### Work instructions
Using the material below, count the lines that contain the word "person" and report the number only.

### Provided entries
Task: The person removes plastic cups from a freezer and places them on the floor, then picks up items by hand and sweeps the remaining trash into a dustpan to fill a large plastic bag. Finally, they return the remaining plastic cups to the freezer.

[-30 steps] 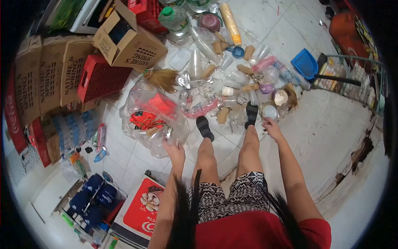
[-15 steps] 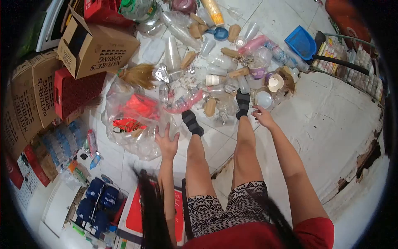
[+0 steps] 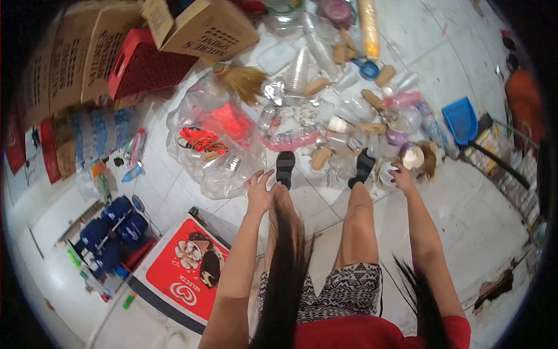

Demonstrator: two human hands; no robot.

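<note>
My left hand (image 3: 260, 191) is raised near the left foot, fingers spread and nothing in them. Just to its left lies a clear plastic bag (image 3: 212, 177) with red-orange bags (image 3: 229, 125) inside. My right hand (image 3: 402, 177) is at the right edge of a pale round plastic container (image 3: 386, 173), its fingers bent and apart, fingertips overlapping the rim. Beyond it a white paper cup (image 3: 412, 157) lies beside a torn brown piece (image 3: 429, 160). Plastic bottles, cups and brown cardboard pieces (image 3: 321, 158) spread over the floor around the feet.
A straw broom (image 3: 241, 81) and a blue dustpan (image 3: 461, 121) flank the litter. Cardboard boxes (image 3: 206, 32) and a red crate (image 3: 148, 67) stand at the upper left. A red-topped freezer (image 3: 183, 264) is at the lower left. A white panel (image 3: 453, 215) with broken edges lies at the right.
The view has turned, shifting the scene. My left hand has moved away from the plastic bag toward the left foot. My right hand has come up to the pale round container.
</note>
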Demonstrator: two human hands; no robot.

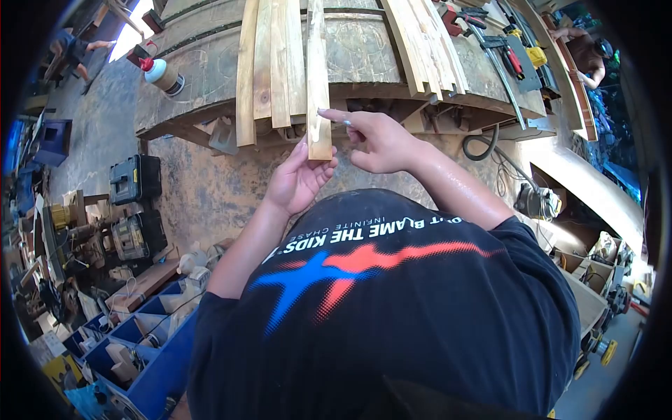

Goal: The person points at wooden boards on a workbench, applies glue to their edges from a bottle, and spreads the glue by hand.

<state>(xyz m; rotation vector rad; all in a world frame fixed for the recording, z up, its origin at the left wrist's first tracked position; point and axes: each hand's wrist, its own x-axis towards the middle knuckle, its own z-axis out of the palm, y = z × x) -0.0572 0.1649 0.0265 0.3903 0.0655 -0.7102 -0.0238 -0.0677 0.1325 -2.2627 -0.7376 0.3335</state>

### Result of the task
2